In the small town of Vico Equense, Mario pointed out a restaurant with a name that “means University of Pizza because they teach how to make the original Napoli pizza. But trust in me, the only original pizza is in Naples.”
Spoken like a true native of old Napoli, which he is.
No better way to experience any place than to be shown the way by someone who lives it. Mario makes his living as a tour guide, but clearly gets a kick out of showing off the virtues of the region he calls home.

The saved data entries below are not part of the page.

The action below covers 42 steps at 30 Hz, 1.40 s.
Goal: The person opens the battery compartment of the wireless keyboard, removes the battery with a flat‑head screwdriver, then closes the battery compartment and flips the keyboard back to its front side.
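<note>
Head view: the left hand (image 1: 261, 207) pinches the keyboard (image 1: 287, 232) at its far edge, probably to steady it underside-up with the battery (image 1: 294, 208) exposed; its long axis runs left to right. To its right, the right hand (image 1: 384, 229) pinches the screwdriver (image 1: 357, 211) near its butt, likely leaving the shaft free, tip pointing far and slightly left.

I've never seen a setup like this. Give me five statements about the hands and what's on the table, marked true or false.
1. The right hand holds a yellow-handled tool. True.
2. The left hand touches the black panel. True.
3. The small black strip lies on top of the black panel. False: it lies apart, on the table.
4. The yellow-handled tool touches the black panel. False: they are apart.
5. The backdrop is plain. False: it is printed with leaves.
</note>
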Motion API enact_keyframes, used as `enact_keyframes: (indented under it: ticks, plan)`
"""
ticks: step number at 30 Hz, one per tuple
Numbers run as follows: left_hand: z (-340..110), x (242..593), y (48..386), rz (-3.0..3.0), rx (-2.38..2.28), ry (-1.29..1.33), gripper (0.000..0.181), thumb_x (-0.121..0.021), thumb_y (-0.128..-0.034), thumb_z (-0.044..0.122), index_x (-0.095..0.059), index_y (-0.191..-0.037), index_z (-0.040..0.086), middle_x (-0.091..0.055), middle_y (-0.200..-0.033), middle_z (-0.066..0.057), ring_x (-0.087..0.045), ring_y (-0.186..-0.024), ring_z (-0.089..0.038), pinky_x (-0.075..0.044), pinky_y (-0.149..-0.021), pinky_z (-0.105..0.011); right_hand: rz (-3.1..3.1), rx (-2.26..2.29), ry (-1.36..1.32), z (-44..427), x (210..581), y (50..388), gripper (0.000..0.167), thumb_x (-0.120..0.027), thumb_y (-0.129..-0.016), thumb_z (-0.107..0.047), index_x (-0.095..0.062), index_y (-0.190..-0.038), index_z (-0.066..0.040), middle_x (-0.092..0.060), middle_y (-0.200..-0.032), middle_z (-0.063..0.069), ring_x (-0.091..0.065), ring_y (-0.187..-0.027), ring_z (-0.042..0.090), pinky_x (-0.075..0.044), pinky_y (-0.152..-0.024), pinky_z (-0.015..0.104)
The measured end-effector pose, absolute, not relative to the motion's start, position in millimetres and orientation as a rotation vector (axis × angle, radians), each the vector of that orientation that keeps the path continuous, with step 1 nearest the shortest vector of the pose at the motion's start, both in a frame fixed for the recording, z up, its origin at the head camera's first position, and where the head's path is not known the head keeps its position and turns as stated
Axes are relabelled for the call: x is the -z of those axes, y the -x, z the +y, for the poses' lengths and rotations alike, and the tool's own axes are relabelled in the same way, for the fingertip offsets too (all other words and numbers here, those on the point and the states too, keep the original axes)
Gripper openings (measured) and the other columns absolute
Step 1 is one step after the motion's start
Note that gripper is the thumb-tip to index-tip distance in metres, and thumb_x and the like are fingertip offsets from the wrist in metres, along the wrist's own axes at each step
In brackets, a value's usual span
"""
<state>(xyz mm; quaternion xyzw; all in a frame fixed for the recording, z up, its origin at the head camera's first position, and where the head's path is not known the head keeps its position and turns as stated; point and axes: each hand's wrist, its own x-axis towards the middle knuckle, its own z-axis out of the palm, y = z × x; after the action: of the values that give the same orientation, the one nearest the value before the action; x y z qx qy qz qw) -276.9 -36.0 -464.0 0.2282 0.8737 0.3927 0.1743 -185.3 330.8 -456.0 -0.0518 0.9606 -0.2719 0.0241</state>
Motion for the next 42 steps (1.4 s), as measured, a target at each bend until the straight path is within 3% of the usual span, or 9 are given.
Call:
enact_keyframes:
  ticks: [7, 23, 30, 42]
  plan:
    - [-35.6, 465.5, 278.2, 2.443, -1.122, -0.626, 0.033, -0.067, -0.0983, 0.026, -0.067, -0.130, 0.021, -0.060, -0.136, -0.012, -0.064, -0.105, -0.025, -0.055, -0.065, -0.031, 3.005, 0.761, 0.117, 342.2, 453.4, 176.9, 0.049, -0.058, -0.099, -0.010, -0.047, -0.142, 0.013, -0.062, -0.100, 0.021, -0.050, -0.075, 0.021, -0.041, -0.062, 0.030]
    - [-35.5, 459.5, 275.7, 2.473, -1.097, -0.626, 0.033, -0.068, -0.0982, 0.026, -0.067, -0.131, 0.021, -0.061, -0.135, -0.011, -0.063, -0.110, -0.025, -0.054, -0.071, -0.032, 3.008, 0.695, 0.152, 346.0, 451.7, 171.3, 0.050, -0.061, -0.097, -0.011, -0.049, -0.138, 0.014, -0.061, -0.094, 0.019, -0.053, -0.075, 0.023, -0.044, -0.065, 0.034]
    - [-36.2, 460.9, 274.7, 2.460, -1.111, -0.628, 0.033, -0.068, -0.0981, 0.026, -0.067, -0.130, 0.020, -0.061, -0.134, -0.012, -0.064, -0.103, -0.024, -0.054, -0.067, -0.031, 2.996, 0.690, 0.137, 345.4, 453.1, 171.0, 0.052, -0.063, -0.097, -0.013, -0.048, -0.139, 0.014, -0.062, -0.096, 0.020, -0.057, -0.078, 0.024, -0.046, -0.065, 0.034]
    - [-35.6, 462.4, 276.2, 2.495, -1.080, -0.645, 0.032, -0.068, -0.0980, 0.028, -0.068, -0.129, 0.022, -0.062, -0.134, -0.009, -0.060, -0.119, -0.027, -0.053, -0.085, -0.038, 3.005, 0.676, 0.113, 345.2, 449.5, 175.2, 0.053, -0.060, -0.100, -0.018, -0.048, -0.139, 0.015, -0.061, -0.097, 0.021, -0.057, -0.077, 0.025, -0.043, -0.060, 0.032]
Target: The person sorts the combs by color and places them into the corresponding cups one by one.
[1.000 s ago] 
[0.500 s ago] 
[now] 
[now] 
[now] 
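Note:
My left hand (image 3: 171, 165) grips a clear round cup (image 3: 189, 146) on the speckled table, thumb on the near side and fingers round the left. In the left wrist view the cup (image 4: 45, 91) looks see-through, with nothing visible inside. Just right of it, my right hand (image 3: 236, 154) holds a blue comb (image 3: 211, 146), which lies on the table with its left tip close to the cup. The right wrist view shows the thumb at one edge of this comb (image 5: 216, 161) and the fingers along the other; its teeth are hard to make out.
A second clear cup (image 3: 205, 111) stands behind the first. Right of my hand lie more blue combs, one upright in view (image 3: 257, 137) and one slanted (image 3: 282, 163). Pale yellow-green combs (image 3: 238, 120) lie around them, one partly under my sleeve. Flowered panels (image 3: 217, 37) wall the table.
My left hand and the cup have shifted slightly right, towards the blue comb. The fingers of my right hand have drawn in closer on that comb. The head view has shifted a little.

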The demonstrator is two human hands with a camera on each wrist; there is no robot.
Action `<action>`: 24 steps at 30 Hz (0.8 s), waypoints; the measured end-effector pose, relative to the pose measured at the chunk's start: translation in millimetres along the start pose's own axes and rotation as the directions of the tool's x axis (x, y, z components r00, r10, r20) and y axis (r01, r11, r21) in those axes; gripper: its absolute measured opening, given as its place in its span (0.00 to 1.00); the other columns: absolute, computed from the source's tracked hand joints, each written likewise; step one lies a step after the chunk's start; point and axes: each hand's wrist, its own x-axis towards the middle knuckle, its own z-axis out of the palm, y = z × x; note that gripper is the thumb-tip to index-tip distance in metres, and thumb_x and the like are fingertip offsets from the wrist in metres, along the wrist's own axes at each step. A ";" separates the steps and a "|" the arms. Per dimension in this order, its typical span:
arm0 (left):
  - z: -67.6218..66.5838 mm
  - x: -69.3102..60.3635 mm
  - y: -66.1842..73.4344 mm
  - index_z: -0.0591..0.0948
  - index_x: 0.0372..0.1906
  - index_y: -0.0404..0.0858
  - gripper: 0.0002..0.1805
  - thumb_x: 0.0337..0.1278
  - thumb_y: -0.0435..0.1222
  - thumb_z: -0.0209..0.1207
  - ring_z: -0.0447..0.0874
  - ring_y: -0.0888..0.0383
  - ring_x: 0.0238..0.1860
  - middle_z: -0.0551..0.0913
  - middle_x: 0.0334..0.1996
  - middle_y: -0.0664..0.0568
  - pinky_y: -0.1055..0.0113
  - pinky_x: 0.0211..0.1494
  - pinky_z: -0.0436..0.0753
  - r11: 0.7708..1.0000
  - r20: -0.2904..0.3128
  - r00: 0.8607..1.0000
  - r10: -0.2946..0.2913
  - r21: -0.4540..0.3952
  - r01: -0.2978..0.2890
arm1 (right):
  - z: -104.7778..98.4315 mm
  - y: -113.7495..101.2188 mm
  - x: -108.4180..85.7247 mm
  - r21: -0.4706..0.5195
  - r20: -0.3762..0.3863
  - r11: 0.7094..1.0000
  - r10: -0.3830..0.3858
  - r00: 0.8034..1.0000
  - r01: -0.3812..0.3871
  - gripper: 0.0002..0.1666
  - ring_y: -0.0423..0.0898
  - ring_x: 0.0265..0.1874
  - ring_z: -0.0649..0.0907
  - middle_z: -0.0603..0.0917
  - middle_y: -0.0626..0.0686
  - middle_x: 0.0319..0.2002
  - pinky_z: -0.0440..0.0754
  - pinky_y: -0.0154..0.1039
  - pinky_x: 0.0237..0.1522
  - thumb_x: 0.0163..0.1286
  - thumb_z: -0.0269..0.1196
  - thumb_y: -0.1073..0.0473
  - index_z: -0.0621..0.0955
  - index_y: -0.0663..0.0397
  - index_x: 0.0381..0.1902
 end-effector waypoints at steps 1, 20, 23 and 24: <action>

Fran and I were fortunate to connect online prior to our western Mediterranean cruise on the MS Divina with Kyle Brinkman, a TV news director in Lafayette, La., who was recruiting fellow passengers to join his family on small-group shore excursions. Janetta Clement, a Toronto resident who worked in the travel industry, had experience with SeeAmalfiCoast tours, which specializes in day trips to out-of-the-way places that locals love and large coach tours seldom reach.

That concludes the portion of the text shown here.